Hyundai teamed with Smartcar to expand the carmaker’s Blue Link mobile platform by enabling drivers to connect to services such as car washes and in-vehicle parcel and grocery delivery, per a statement. The companies plan to start a pilot program called Blue Link All-Access with California businesses in the first half of 2018.
The service will work with companies like Washos, an on-demand carwash service, to locate an owner’s Hyundai and access it without keys to clean the car inside and out. Hyundai's Blue Link package costs $100 a year for current owners. The additional services will be free for the first three years for all 2018 Hyundai models and will launch in Los Angeles before expanding to the Bay Area, Engadget reported.
The Blue Link All-Access service could be expanded with additional features such as car-sharing programs, remote refueling and recharging, and parking location information services. The user must link a Blue Link account with a service provider account to grant permission and allow access to the vehicle.
Mobile platforms are becoming a key selling point for cars as people, especially millennials, question the need to own a vehicle. Hyundai’s expanded test for its Blue Link platform hints at all the ways that mobile technology can be integrated with vehicles to make car ownership more convenient. The companies imagine a scenario where a car is connected with a variety of businesses that help time-starved car owners handle day-to-day tasks like picking up dry cleaning or grocery shopping.
In the Washos example, a Hyudai owner with a Blue Link account would link the account to the Washos app and then request a vehicle to be washed through the app. Blue Link provides the vehicle location and access to it to Washos. Access is removed once the wash is complete.
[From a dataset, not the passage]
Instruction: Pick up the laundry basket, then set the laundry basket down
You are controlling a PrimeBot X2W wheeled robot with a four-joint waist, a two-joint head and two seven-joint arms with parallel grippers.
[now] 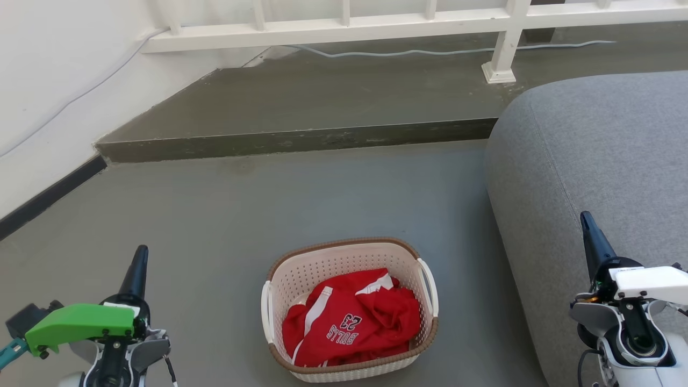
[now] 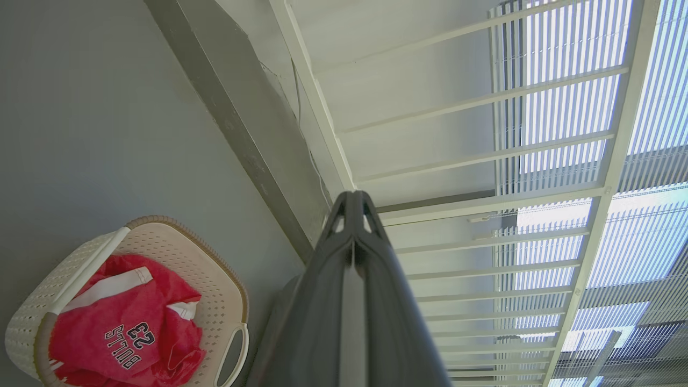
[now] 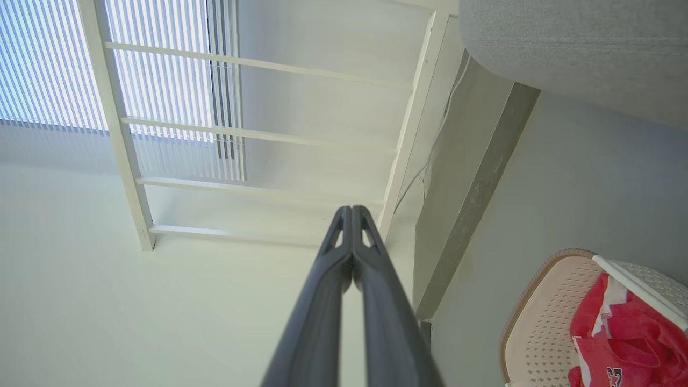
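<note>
Sitting on grey floor (image 1: 269,204) near sofa (image 1: 591,145): laundry basket (image 1: 344,243); left gripper (image 1: 141,257), right gripper (image 1: 587,221) jaws closed, empty.

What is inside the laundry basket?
A crumpled red garment with white trim and the print BULLS 23 lies in the laundry basket. It covers most of the bottom; anything beneath it is hidden.

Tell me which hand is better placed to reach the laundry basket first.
Probably the left hand: it is nearer to a handle of the laundry basket, with bare floor between. The right hand is farther, beside the grey sofa.
</note>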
The difficulty for carmakers is getting people to accept factory-installed human machine interfaces (HMI). Solutions offered by tech companies are more popular than the on-board systems installed at the factory, according to a study from researcher Strategy Analytics. Apple CarPlay, Android Auto and Baidu CarLife are a "must-have" for prospective car buyers, the study found.
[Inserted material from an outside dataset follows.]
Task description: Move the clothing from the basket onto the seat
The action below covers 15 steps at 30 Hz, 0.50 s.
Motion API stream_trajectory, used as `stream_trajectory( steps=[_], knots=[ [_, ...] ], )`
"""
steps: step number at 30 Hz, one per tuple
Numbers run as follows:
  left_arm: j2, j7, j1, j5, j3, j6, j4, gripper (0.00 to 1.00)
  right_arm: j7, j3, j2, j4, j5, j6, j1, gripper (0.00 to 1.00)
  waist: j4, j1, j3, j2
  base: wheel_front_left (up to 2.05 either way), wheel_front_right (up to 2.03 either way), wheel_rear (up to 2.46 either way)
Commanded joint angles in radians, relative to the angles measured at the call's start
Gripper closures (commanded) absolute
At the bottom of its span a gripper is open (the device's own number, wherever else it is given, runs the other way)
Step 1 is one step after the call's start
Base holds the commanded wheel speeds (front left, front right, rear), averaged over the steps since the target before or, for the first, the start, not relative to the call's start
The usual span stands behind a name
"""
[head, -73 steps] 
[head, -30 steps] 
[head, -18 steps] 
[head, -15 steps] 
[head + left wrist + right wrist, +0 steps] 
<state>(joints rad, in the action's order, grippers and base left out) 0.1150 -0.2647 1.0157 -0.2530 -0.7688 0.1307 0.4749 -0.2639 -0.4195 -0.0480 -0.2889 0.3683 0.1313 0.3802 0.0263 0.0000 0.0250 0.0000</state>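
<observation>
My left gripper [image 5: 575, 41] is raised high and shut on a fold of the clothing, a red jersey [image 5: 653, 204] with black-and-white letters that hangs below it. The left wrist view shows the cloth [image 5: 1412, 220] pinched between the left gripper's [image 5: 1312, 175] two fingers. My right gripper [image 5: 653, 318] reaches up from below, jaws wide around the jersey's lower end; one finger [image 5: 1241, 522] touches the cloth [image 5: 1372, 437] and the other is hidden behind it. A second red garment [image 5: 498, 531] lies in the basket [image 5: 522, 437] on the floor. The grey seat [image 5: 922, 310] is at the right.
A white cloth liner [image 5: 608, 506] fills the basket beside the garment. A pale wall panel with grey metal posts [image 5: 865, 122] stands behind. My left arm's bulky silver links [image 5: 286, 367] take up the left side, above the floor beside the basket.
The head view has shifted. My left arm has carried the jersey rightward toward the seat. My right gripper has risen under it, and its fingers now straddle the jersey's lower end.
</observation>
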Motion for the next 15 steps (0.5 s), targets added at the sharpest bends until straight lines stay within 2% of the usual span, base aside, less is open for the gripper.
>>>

Consumers are relying on connected apps in the car because of frustrations with embedded systems, according to the study. Smartphone systems don’t face major obstacles to boosting their popularity among drivers, which means a simple awareness campaign may be the easiest strategy to promote their usage.
Technology companies like Apple, Google and Amazon are willing to invest billions of dollars in supporting their platforms, which means carmakers will face increasing difficulty in mustering the research and development dollars needed to keep up. That’s especially true in the realm of voice-command technology that is growing more sophisticated. The technology will create more opportunities for marketers that traditionally have faced obstacles in reaching consumers while they drive.